Officer’s Use of Medication Does Not Prove He Is Disabled

By: Cynthia McNabb and Clive Pontusson

In Jeannot v. Philadelphia Housing Authority, a federal court in Pennsylvania dismissed the lawsuit of a Police Officer who sued his employer under the Americans with Disabilities Act for retaliating against him because he had a disability. The Court dismissed Jeannot’s lawsuit because he did not prove that he had a disability that would qualify for protection under the Americans with Disabilities Act.

Jeffrey Jeannot had been a Police Officer with the Philadelphia Housing Authority for several years. While on patrol with another Officer, Jeannot stopped into a pharmacy to fill a prescription for Adderall. Jeannot was prescribed Adderall by his doctor “so that he could maintain focus necessary for him to perform his duties as a police officer.” Jeannot had previously informed his supervisor that he took Adderall, however had not articulated to his supervisor that such use was for a specific medical condition.  Jeannot had also not requested any form of accommodation under the ADA Later, Jeannot’s superiors apparently became suspicious, and required him to submit to a drug test. Jeannot was then suspended from his job for drug use. He filed a lawsuit under the Americans with Disabilities Act. He argued that his concentration issues were a condition that qualified as a disability, that he was nevertheless qualified to be a police officer, and that his employer suspended him because he was disabled.The Philadelphia Housing Authority argued that the Court should dismiss the lawsuit because Jeannot had not provided any evidence that he really had a disability. The Housing Authority made this argument in two ways. First, they argued that Jeannot had not shown that he had an “actual” disability under the ADA’s statutory definition of a disability. Second, the Housing Authority argued that there was no apparent evidence of a disability that would have independently put them on notice that Jeannot was disabled.  The ADA requires either actual notice of a disability or implied notice through some reasonably observed behaviors or interactions such that the employer can be deemed to have “regarded” an employee as disabled.  The Housing Authority argued that neither standard was present and /or these reasons, the Housing Authority argued that the Court must dismiss Jeannot’s lawsuit.

It should come as no surprise that the Americans with Disabilities Act only applies to people who have disabilities. The purpose of the law is to protect against discrimination, so it also protects people who are “regarded as” disabled by their employers, whether they are truly disabled or not. In this case, the Court agreed with the Housing Authority, and ruled that Jeannot had not offered any evidence that he had a disability. The Court acknowledged that he had been prescribed medication, but this did not prove that Jeannot was disabled under the ADA. It also did not prove that the Housing Authority “regarded” Jeannot as disabled. As the Court explained:

Jeannot fails to provide any factual allegations that he suffered from an impairment. The most Jeannot alleges regarding an actual disability is that he was prescribed Adderall. At no time, however, does he actually allege that he has problems focusing or maintaining concentration.

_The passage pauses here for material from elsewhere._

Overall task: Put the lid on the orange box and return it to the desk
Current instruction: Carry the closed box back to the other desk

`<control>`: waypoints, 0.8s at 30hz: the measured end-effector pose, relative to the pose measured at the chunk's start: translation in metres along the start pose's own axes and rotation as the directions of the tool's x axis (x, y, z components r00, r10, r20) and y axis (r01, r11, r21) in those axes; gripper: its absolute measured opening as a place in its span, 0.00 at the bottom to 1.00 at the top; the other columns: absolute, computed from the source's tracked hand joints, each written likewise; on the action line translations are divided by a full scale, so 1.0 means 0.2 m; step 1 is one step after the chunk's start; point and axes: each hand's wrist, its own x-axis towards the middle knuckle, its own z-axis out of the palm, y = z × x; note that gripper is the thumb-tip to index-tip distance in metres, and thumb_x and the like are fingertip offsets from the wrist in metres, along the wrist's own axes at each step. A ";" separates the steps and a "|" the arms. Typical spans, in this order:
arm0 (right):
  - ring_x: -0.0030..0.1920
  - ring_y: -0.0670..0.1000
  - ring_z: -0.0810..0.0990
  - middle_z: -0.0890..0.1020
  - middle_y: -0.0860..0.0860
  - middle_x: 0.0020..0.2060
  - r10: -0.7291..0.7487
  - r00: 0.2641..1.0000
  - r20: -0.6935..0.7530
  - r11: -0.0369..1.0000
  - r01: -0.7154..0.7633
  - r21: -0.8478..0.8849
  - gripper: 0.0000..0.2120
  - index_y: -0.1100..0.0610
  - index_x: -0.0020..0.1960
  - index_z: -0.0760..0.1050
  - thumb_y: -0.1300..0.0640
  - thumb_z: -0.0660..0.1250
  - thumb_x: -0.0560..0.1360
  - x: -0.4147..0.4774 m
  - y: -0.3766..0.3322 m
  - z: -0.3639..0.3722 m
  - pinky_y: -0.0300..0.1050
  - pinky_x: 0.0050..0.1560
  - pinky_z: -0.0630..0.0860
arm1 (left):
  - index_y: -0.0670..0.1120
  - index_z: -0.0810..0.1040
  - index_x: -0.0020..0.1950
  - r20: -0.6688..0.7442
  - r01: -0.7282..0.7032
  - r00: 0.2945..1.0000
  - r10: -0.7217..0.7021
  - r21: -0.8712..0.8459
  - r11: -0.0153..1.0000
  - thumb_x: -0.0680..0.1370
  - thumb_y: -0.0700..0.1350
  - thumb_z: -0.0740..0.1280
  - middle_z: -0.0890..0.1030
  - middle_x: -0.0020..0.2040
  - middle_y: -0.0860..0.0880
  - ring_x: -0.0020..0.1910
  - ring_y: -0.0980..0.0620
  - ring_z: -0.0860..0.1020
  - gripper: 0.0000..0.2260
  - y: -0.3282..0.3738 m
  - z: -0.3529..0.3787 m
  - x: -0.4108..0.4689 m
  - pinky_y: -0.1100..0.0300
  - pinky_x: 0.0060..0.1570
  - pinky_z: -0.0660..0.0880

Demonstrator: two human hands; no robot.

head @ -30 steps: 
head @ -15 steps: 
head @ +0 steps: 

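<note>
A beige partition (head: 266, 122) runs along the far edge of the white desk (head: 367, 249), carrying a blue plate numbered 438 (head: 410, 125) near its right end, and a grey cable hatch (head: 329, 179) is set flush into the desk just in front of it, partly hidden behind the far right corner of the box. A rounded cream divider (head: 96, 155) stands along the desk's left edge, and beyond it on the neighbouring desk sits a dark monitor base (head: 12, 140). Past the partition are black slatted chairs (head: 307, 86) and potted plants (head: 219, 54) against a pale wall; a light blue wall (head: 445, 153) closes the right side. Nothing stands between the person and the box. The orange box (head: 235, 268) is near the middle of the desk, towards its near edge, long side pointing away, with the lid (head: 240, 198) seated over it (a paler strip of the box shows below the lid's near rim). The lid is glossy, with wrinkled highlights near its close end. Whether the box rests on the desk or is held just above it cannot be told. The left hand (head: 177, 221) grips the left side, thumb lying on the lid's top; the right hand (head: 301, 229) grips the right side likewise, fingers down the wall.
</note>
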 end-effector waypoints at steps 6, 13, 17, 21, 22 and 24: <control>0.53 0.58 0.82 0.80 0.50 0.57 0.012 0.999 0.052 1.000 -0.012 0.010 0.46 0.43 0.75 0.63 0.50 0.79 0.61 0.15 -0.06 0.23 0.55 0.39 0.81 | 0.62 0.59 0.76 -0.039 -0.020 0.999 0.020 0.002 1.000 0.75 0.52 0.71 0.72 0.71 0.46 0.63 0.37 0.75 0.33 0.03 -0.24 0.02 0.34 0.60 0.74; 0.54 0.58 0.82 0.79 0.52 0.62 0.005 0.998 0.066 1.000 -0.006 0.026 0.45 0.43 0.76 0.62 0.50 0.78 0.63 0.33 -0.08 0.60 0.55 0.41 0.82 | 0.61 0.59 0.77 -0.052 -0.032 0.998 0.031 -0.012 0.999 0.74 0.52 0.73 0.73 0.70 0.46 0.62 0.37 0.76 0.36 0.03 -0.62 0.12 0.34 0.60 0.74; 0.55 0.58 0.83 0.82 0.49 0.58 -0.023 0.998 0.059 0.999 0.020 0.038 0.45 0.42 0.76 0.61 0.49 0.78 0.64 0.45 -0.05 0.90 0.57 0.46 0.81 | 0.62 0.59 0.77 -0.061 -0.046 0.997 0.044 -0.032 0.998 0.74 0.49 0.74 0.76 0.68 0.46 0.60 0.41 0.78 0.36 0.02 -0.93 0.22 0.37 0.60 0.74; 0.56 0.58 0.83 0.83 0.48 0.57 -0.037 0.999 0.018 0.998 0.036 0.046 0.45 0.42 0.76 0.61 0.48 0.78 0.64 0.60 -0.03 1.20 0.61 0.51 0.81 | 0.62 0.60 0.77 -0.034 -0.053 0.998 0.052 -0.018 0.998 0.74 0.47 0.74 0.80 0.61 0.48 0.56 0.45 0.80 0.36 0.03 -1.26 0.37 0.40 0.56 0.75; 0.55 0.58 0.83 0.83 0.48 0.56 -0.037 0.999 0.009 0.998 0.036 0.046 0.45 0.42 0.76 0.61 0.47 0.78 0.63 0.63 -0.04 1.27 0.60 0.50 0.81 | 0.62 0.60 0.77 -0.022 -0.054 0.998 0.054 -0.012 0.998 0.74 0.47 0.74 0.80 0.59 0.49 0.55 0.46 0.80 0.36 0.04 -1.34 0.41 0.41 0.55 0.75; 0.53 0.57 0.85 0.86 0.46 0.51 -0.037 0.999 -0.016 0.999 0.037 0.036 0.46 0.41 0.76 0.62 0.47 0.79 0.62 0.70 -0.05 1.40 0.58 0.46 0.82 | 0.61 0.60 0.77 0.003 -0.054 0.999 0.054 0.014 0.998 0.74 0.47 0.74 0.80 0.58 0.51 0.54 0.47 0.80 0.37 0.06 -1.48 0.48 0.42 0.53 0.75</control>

The Court was also unconvinced that the Housing Authority “regarded” Jeannot as having a disability:

Jeannot’s claim hinges on the mere fact he allegedly gave his supervisor a note that stated he had a prescription for Adderall. From there, his theory makes the leap that because the Defendants knew he was taking Adderall, they necessarily regarded him as being impaired in thinking, focusing, and maintaining concentration.

The take-away from Jeannot v. Philadelphia Housing Authority is clear: without more, evidence that an employee takes Adderall is not enough to show that person is disabled under the Americans with Disabilities Act.  In order for a litigant to prevail in an ADA case, there must be some record of disability that has been documented such as a doctor’s note to accompany the prescription that explains the need for the medication and advises the employer of a possible need for an accommodation.  Under the ADA, employers are not obligated to guess—nor would we as public employee attorneys want them to!